Sentado frente a un papel en blanco, con la intención de llenarlo de contenido que otros pueden leer, debe ser frecuente asistir a un desfile de ideas, dudas y temores por los que uno se siente asaltado de forma distinta cada poco tiempo.  Si a ello se añade una cierta dosis de vergüenza –y espero que no se me tome como alarde- se puede entrar en tal proceso de arreglos, correcciones y cambios que, cruzados con la actualidad, hacen irreconocible el resultado, de manera que, lo que empezó queriendo ser una proclama, se queda en ramillete de propósitos (cualquiera sabe si despropósitos). De esta forma, mientras preparaba algo sobre el duro trabajo de estudiar, se ha interpuesto la cita electoral a la que estamos convocados en fechas casi coincidentes con la salida de este número.  
De nuevo aparco el tema previsto y me tomo la licencia de opinar sobre el derecho que vamos a ejercer y que, posiblemente, sea el más característico de la democracia, sin olvidar que Winston Churchill la definió como “el menos malo de los sistemas políticos”. Orillando cualquier influencia en el sentido del voto, lo que no me permitiría la cuota de sentido común que aún conservo, quisiera compartir una certeza en la que llevo instalado bastante tiempo sobre la conveniencia de votar. Admitiendo que alguien diga que lo contrario es un acto libre, legítimo y con significado, no deja de ser contradictorio que, cuando muchos todavía recordamos tiempos anteriores a la costosa conquista de ese derecho, se pueda tomar la deriva de la indiferencia. 

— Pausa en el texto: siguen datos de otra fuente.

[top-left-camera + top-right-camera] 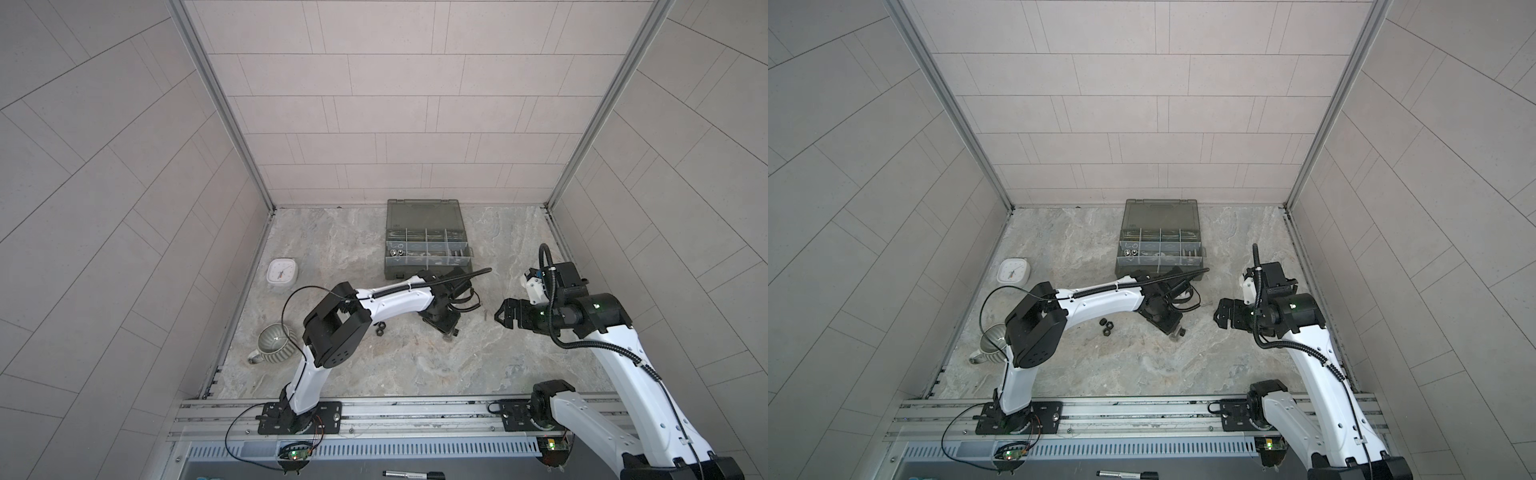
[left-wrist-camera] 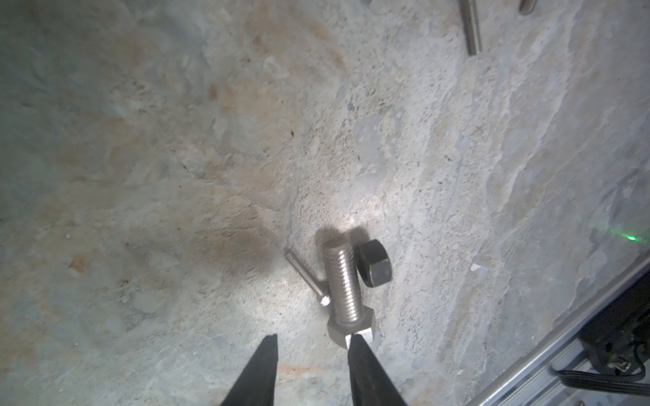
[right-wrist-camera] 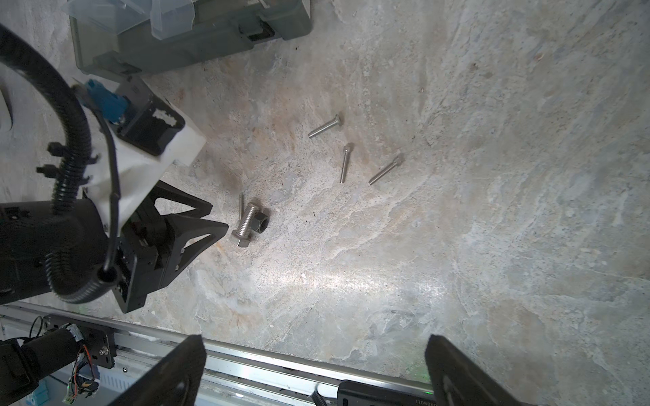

Es casi seguro que se nos pregunta menos de lo que quisiéramos, que se nos pide el voto a cambio de cuatro años de olvido y estamos convencidos del engaño, pero la renuncia al sistema provoca el efecto contrario al deseado y beneficia a quien menos se desea, por lo que las elecciones pueden ser una dura prueba de inteligencia democrática. Lo que nunca deberíamos –creo- es renunciar a lo que tanto costó.

Y en estas andaba con mis cortas ideas cuando, caminando por el circuito que une los dos puentes  –muy recomendable, por cierto, para según qué horas y edades- me encuentro un gran ejemplo de cooperación, organización ciudadana y participación sin ánimo de lucro: un grupo de vecinos del barrio de San Francisco entregados a la tarea de adornar el paseo para las próximas fiestas navideñas. Mucho material reciclado y tiempo que no se anota más que en su memoria. Un abeto elaborado con 3.000 botellas cortadas y ensambladas rodeado por una guirnalda con otras tantas y miles de cortes. Sigan y echen cuentas, que ellos las han echado, para aportar cada uno lo que ha podido. Quizá les den alguna ayuda oficial pero, hasta ahora, se guían por su sentido de comunidad y ciudadanía. Van por la segunda edición y, si me dicen que alguien ha puesto en marcha la iniciativa, contesto que eso es puro liderazgo efectivo. Para colmo, otro día tenían, cerca del tajo, una sartén de papas a lo pobre con pimientos que debía ser el colofón a los trabajos. Con un par.  A esta gente no hay que decirle que vote ni qué votar.